Diamondback (FANG – Research Report), the Energy sector company, was revisited by a Wall Street analyst yesterday. Analyst David Deckelbaum from TD Cowen maintained a Buy rating on the stock and has a $225.00 price target.
David Deckelbaum’s rating is based on Diamondback’s strong operational performance and cost efficiencies. The company exceeded its fourth-quarter production guidance due to improved well performance and achieved significant cost savings from synergies with Endeavor, resulting in drilling and completion costs falling below $600 per foot. Additionally, Diamondback’s 2025 oil production guidance is slightly below estimates, but its capital expenditure guidance is notably lower than consensus expectations, indicating effective cost management.

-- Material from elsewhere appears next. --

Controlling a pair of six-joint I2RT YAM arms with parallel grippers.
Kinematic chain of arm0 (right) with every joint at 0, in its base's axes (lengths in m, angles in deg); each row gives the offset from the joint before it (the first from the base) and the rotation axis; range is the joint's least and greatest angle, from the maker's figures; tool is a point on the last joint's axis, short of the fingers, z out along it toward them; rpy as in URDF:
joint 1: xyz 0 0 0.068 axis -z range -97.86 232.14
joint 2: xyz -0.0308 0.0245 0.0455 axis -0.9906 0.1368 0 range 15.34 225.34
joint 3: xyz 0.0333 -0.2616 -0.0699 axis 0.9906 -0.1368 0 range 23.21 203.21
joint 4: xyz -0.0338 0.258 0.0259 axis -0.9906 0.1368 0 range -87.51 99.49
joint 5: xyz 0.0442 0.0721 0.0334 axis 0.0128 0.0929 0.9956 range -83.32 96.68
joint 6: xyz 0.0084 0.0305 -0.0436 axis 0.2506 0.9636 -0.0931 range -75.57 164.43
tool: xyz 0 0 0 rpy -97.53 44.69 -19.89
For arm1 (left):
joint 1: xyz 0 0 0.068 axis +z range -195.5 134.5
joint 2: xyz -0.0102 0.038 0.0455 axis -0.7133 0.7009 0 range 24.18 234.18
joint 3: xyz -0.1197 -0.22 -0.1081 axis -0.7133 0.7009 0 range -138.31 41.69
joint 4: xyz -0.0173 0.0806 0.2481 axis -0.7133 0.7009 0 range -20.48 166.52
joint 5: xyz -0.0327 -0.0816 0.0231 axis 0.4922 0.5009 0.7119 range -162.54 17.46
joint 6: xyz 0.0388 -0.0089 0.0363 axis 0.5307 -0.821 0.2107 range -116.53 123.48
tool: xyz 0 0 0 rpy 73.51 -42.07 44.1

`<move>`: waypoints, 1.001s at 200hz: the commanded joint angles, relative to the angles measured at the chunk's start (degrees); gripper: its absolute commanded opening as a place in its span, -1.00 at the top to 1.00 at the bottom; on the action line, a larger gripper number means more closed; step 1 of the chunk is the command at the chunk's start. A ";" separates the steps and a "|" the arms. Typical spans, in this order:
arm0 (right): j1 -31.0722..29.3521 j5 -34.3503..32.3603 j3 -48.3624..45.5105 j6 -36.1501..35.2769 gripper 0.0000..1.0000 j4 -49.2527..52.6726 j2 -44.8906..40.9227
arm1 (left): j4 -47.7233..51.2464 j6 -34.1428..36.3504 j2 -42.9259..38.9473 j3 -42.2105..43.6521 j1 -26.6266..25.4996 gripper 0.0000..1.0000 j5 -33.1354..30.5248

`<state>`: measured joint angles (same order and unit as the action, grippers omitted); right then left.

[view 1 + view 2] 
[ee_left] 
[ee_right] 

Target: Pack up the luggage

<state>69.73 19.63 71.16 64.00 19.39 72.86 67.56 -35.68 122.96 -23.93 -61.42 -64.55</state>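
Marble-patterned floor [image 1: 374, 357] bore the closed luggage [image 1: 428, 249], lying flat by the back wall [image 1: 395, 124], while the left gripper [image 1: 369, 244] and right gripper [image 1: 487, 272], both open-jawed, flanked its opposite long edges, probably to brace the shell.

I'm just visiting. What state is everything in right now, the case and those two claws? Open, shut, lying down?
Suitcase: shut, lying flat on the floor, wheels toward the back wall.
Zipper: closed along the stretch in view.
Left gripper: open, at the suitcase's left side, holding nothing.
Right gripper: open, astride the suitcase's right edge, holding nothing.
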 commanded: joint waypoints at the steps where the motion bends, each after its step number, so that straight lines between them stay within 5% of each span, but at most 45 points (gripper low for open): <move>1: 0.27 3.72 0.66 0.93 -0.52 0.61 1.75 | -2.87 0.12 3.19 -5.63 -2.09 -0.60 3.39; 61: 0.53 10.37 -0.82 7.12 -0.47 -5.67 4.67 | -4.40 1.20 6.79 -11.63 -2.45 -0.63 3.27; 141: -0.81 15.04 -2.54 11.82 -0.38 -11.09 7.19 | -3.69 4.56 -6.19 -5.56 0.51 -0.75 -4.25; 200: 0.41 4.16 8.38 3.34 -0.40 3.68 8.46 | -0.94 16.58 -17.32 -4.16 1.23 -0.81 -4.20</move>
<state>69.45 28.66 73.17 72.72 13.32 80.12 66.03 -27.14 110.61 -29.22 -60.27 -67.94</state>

Furthermore, Diamondback has demonstrated a commitment to returning capital to shareholders, as evidenced by an 11% increase in its base dividend and substantial share repurchases. The company has also increased its buyback authorization, reflecting confidence in its financial stability and future cash flow generation. These factors collectively contribute to Deckelbaum’s positive outlook and Buy rating for Diamondback’s stock.
In another report released yesterday, Roth MKM also maintained a Buy rating on the stock with a $212.00 price target.
Based on the recent corporate insider activity of 62 insiders, corporate insider sentiment is negative on the stock. This means that over the past quarter there has been an increase of insiders selling their shares of FANG in relation to earlier this year.